Cada día amanezco con la intención de abandonar de una vez el enfoque estrictamente político de esta crisis. Pero luego… En fin, les juro que a partir de mañana ensayaré otras perspectivas, pero hoy no me resisto a golpear de nuevo en el yunque, porque en la noche del miércoles y las primeras horas del jueves el semivacío Congreso fue escenario de un debate (¡el Debate!) que reflejó con precisión demoledora la forma en que la España institucional afronta este desafío sin precedentes. Que no lo está haciendo bien, desde luego. Seguramente porque no existe ninguna hoja de ruta (como se dice ahora), ninguna guía previa de cuál es la forma de salir de semejante laberinto mortal.

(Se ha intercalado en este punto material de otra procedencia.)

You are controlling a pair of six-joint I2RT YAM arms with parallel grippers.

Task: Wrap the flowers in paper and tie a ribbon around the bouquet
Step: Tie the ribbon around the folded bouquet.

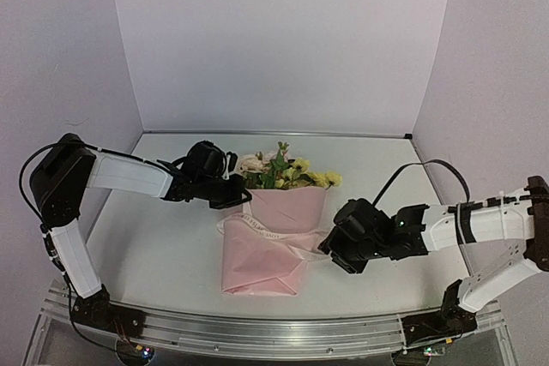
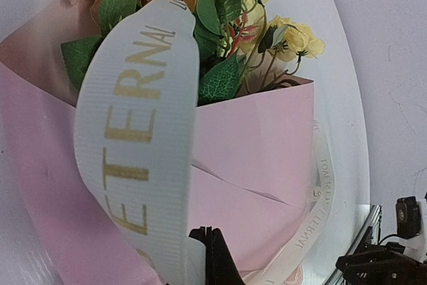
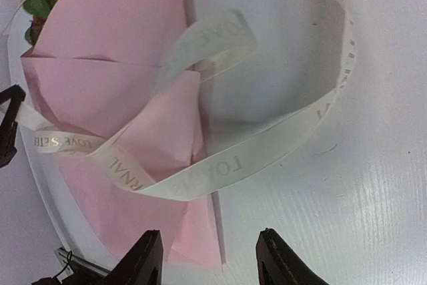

Cuando Sánchez informó de la situación y pidió una prolongación del estado de alarma se puso de manifiesto que todavía no sabe, no quiere o no puede explicar por qué tardaron tanto, él y su gobierno, en tomar medidas más drásticas y prepararse de verdad para la que iba a caer. Pretendieron no alarmar a la población, ni paralizar la economía, ni arruinar la imagen de un país abonado al turismo, ni arriesgarse a coger por los cuernos un toro tan feo y peligroso. No fueron conscientes (como creo que seguimos sin serlo muchos de nosotros) de las limitaciones previas con las que íbamos a capear semejante temporal. Y todo eso la ciudadanía tiene que saberlo, digerirlo y conocer, a partir de ahí, cómo saldremos de un devastador remolino que nos arrastra sin compasión, en una burla cruel a las pretensiones optimistas del Ejecutivo. No sé quien le escribe los discursos al presidente, pero la forma (defensiva e insincera) y el contenido (administrativista e inconcreto) no se remiendan con una retórica de falsa epopeya. Para colmo, la épica progresista no le pega nada a un gabinete adornado por resabios de lo más pequeño-burgueses (desde el chalet de Iglesias a la habitación en la clínica Ruber de la vicepresidenta Calvo).

Con flancos tan débiles, al secretario general del PSOE le cayeron encima las derechas, arreándole estopa a placer. Casado lo hizo con una intervención muy bien estructurada. Incluso Abascal tuvo momentos casi brillantes. Sus críticas eran contundentes y la mayoría irrebatibles. Pero claro… Ni el del PP fue capaz (como le dijo Echenique) de proponer alguna salida, porque es algo que ignora por completo, ni de aclarar qué ha pasado en Madrid, la joya de su corona conservadora y ahora la meca del coronavirus. El de Vox también se agarró al 8-M feminista, pero se calló lo suyo; ¿o es que él cogió la enfermedad manifestándose del bracete con las ministras? Eso sí, estuvo sublime al terminar con la frase de la noche: “Convirtámonos en un país avanzado científica y tecnológicamente (…) con la ayuda de Dios”. En las redes ha hecho furor la ocurrencia. La gente no entiende que el líder de la extrema derecha españolista tiene el corazón partío entre el credo paleorreaccionario y los dogmas fascistoides, entre la autarquía de la “Una, grande y libre” y el feroz capitalismo global. Entre la ciencia y el Altísimo. Ya se aclarará.

De los independentistas catalanes o vascos poco hay que decir. Esos llevan tiempo sin estar en este mundo, y ahora, cuando la plaga destroza sin paliativos sus credos micropatrioteros, ya no saben por dónde salir.

En resumen, aquí ya no caben los habituales argumentarios ni los trucos de los supuestos expertos en comunicación política. Iván Redondo, el gurú monclovita, está amortizado, y sus homólogos en Unidas Podemos y en las derechas igualmente. El bicho impone otra realidad, más dura, más imponente y radicalmente distinta. Esto no se arreglará correteando como pollos sin cabeza ni aprovechando la terrible ocasión para ganar puntos electorales. Hace falta otro discurso y otro entendimiento. Necesitamos mascarillas, test que funcionen, respiradores, organización y muchas toneladas de sensatez.